### [Work task]
Your answer must consist only of the lines from the start of the entries through the line that holds "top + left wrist", copied exactly, with no pictures.

+--

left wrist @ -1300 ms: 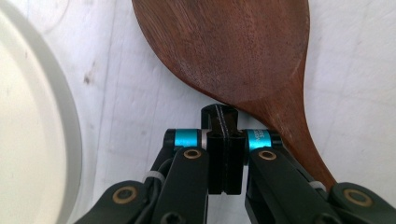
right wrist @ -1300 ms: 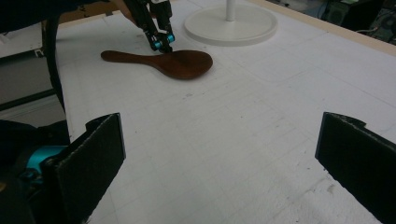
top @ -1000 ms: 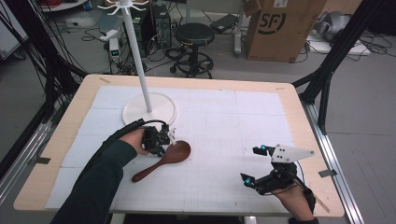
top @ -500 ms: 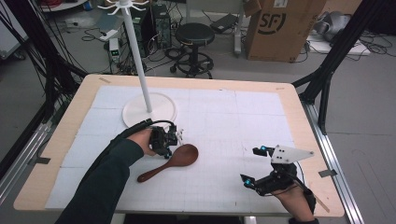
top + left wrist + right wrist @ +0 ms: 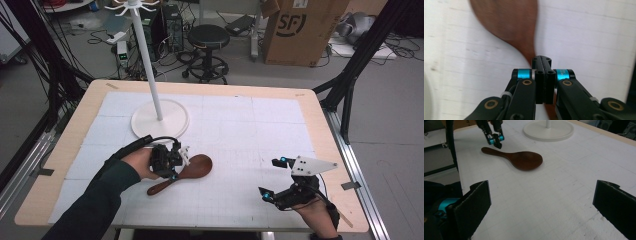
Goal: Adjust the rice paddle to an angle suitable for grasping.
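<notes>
Wooden spoon, dark brown, one piece, lies flat on the white gridded mat that covers the desk, toward the near left part, its broad oval bowl pointing to the middle and its handle running back toward the near edge; white stand with a thin pole sits just beyond it, toward the far left corner, close but apart from it. Left gripper is at the handle: in the left gripper view its jaws are pressed together with no gap showing and the narrow neck of the spoon runs on straight beyond the tips, with brown wood also showing under them; in the right gripper view the tips sit right at the handle near its tail end. Whether wood is actually pinched between the jaws, I cannot tell. Right gripper hangs over the near right part of the desk, well apart from the spoon, jaws spread wide, nothing in them. Judged handling: stiff, light, not fragile; smooth finish likely a bit slick, and the bowl end outweighs the handle, so a pinch at the tail may let it droop or swivel. Better hold looks like mid-handle or at the neck, across the narrow width
</notes>
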Available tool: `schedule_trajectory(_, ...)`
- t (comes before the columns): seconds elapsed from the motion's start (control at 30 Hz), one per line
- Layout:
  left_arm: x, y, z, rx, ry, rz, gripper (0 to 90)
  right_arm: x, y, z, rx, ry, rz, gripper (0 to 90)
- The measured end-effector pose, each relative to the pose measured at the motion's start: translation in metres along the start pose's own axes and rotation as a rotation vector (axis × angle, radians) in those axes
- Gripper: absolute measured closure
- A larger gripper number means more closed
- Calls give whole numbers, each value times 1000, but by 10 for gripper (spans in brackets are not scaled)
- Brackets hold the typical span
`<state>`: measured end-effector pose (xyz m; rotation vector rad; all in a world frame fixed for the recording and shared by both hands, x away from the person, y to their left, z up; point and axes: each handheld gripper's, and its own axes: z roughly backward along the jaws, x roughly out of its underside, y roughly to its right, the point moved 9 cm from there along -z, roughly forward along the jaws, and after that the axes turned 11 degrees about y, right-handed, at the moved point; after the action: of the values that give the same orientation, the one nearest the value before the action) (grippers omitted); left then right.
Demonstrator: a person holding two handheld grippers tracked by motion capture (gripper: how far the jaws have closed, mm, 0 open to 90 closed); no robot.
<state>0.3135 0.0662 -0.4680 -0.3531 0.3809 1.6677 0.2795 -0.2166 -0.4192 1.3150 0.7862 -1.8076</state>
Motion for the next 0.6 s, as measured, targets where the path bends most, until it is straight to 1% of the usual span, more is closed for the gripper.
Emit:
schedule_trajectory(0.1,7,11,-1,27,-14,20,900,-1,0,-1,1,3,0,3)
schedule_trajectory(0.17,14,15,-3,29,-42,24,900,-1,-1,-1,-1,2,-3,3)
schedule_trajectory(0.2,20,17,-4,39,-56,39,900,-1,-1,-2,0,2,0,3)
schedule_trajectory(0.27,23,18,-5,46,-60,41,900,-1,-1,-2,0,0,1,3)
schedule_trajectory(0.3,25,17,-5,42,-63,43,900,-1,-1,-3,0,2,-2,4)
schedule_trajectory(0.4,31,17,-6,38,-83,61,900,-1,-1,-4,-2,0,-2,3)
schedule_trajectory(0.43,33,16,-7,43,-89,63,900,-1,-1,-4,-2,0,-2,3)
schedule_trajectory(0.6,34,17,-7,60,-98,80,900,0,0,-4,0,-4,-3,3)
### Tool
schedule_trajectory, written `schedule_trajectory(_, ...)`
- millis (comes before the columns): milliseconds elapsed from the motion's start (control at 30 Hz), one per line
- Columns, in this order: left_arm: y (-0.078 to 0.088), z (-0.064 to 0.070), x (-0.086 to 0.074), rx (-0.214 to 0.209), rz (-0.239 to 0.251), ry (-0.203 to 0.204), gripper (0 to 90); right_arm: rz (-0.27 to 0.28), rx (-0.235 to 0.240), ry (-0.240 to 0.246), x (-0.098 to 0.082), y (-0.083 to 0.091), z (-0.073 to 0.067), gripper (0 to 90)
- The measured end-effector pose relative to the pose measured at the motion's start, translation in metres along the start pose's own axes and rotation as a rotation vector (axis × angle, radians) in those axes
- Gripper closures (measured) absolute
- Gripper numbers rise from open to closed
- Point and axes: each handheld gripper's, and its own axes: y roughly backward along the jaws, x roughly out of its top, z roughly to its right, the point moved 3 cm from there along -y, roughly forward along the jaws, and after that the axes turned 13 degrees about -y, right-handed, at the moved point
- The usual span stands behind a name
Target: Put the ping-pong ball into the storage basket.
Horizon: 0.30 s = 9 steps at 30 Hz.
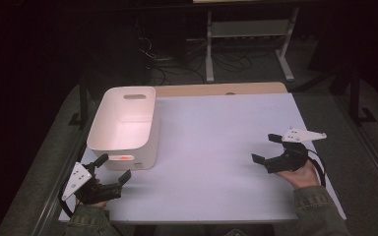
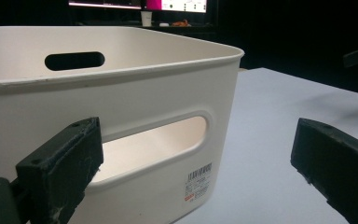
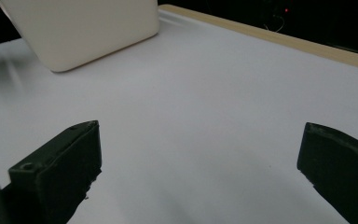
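High view: a white plastic bin is parked on the left half of the tabletop, near its far edge, and it looks empty inside. The left tool is held just beside the bin's near wall with its jaws spread, nothing gripped. The right tool is kept well apart on the right side, jaws also spread and empty, pointed across toward the bin.

Left gripper view: the bin is seen up close, with a slot handle cut into the near wall and another in the far wall. A small barcode sticker is stuck low on the near wall. Neither jaw is touching the bin.

Right gripper view: the bin's corner is seen far off at the top left, with bare tabletop between the spread jaws.

The bin is probably light and fairly stiff, though the thin walls may flex a bit. The smooth plastic is likely slippery, so the rim above the slot handle is best pinched, not the flat wall.
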Motion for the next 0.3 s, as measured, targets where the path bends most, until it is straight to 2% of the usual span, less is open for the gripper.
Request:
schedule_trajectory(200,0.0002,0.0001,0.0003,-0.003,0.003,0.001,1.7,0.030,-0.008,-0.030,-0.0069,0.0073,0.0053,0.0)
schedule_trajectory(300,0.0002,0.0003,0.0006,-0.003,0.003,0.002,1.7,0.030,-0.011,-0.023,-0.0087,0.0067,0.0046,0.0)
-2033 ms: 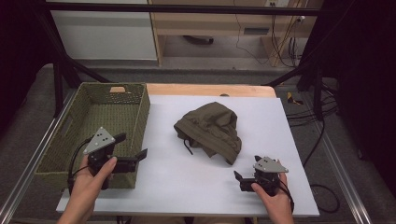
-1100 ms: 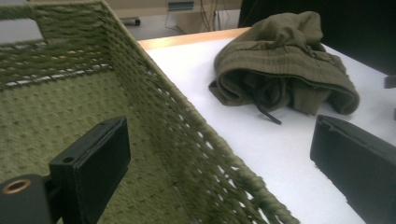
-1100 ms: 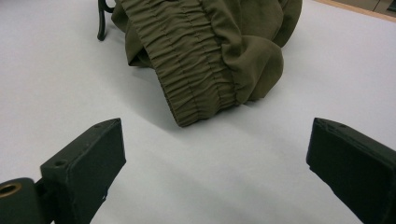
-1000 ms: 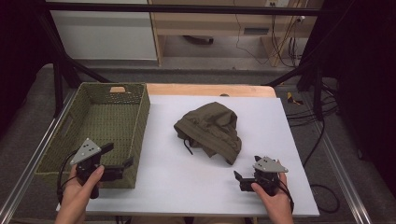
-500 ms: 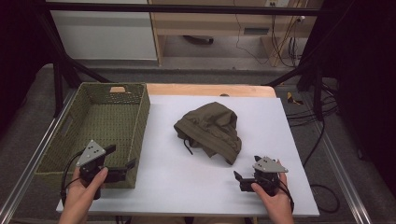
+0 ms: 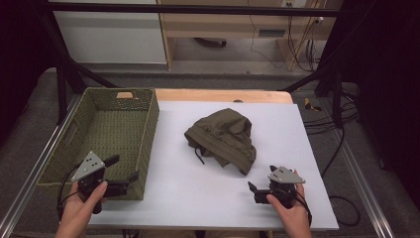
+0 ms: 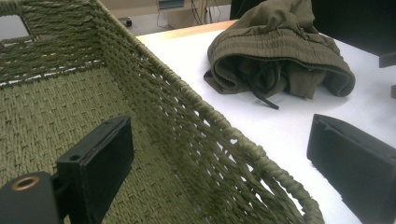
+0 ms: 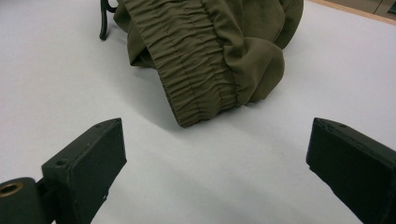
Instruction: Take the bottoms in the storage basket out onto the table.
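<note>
we see the olive drawstring shorts crumpled mid-counter, just ahead of our released right claw; our left claw, jaws spread, straddles the woven basket's near rim.

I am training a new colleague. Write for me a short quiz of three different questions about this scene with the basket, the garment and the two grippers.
1. True or false: the olive garment lies inside the woven basket.
2. Multiple choice: the left gripper is over which place? A) the near right corner of the basket; B) the middle of the white table top; C) the garment.
3. Fill in: the jaws of the right gripper stand ____ and hold nothing.

Key
1. False. It lies bunched on the table top, to the right of the basket, apart from it.
2. A. In the left gripper view, one jaw is inside the basket wall and the other outside.
3. Open.
</note>
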`<move>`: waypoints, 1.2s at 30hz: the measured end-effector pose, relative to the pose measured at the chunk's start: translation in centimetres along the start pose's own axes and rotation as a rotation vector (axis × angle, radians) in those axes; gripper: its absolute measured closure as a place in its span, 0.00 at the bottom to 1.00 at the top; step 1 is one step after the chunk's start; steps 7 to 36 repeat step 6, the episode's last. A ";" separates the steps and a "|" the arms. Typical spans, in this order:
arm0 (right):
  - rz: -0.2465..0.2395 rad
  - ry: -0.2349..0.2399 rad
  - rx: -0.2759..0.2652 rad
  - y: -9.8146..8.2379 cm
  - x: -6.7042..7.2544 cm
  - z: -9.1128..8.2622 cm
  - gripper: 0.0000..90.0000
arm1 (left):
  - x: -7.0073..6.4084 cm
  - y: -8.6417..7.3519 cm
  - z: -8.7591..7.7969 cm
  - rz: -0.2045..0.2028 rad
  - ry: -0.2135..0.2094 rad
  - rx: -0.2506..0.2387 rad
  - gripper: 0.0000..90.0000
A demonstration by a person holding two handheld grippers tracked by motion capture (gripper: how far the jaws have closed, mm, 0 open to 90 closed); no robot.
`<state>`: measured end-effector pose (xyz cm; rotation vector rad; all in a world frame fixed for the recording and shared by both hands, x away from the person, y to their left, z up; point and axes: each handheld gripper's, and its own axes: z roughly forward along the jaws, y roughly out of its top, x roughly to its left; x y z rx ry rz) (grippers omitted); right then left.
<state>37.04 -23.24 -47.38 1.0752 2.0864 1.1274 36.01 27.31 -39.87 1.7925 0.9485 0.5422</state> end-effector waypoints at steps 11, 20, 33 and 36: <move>-0.001 -0.001 0.006 -0.1 0.0 0.0 0.06 | 0.1 0.4 -0.7 -0.014 -0.007 -0.041 0.08; -0.001 -0.001 0.006 -0.1 0.0 0.0 0.06 | 0.1 0.4 -0.7 -0.014 -0.007 -0.041 0.08; -0.001 -0.001 0.006 -0.1 0.0 0.0 0.06 | 0.1 0.4 -0.7 -0.014 -0.007 -0.041 0.08; -0.001 -0.001 0.006 -0.1 0.0 0.0 0.06 | 0.1 0.4 -0.7 -0.014 -0.007 -0.041 0.08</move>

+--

### [Task output]
left wrist @ -1300 ms: 
right wrist @ -1300 ms: 
top @ -1000 ms: 
top @ -500 ms: 
top + left wrist + right wrist @ +0 ms: 

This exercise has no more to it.